Quels sont les impacts sur l'industrie de la construction?
Réactions et controverses autour du projet de loi 51
Si le patronat se satisfait de la réforme en cours, ce n’est pas le cas des syndicats, bien plus mitigés sur la question. Les raisons sont nombreuses :
La mobilité salariale pourrait apauvrir des régions déjà fragiles;
La polyvalence risque de minorer les qualifications des compagnons;
La rétroactivité salariale devra être négociée.
Certes, il y a des avancées, notamment en matière de discrimination positive vis-à-vis des communautés les plus fragiles du secteur. La reconnaissance des diplômes des travailleurs étrangers est notamment l’une des orientations qui pourrait permettre aux employeurs et aux travailleurs immigrés de sortir gagnants de cette réforme.
Où en était le Québec par rapport au reste du Canada?
Le régime applicable sous le chapitre R-20 de la loi sur les relations du travail de 1968 est le plus contraignant de tout le Canada. Toutefois, il ne serait pas si mauvais pour la compétitivité.
En matière de salaires, les travailleurs québécois ne sont pas moins bien rémunérés que les autres, lorsque l’on prend en compte le coût des matériaux. Le travail au noir n’est pas plus répandu, ni les coûts plus importants ou encore la compétitivité moins performante.
Certes, les autres provinces sont avant tout guidées par la coutume et les pratiques syndicales, alors que le Québec compte sur les lois et règlements pour encadrer le secteur de la construction.
Toutefois, la comparaison entre les conventions collectives des différentes provinces fait ressortir de très grandes similarités.
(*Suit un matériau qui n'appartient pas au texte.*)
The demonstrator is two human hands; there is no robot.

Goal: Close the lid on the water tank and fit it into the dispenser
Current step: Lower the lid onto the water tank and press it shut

Il est donc possible que la nécessité de la réforme ne fût peut-être pas aussi impérieuse qu’il n’y paraissait au premier abord.
Quoi attendre du futur projet de loi 51?
Avec 860 000 nouveaux logements nécessaires pour répondre aux besoins des Québécois avant 2030, et 35 000 travailleurs attendus sur les seuls chantiers d’Hydro-Québec, le défi est grand.
Bien évidemment, assurer une plus grande flexibilité du travail sous-entend de restreindre les droits des travailleurs. C’est justement ce que la mobilité des salariés et leur plus grande polyvalence sous-entend, avec peut-être conséquemment, une baisse de la qualité du travail effectué.
Sur le court terme, le succès du projet de loi 51 pourrait être largement tributaire de l’application qui en sera faite par les parties prenantes. Malheureusement, à l’heure actuelle, rien ne garantit que la réforme permette de répondre aux nécessités de la société québécoise en termes d’infrastructures.
Sur le long terme, la future loi modernisant l’industrie de la construction pourrait même s’avérer particulièrement délétère pour les régions, et même pour les travailleurs québécois. En effet, que se passera-t-il une fois passé l’horizon 2030?
Le marché du travail pourrait se contracter à nouveau, pour revenir à une situation comparable à celle des années 1960, où les deux pôles urbains de Montréal et Québec semblaient constituer un danger pour les régions. La question qui s’ouvre est donc celle de savoir si cette loi n'aura pas pour conséquence une future crise sociétale.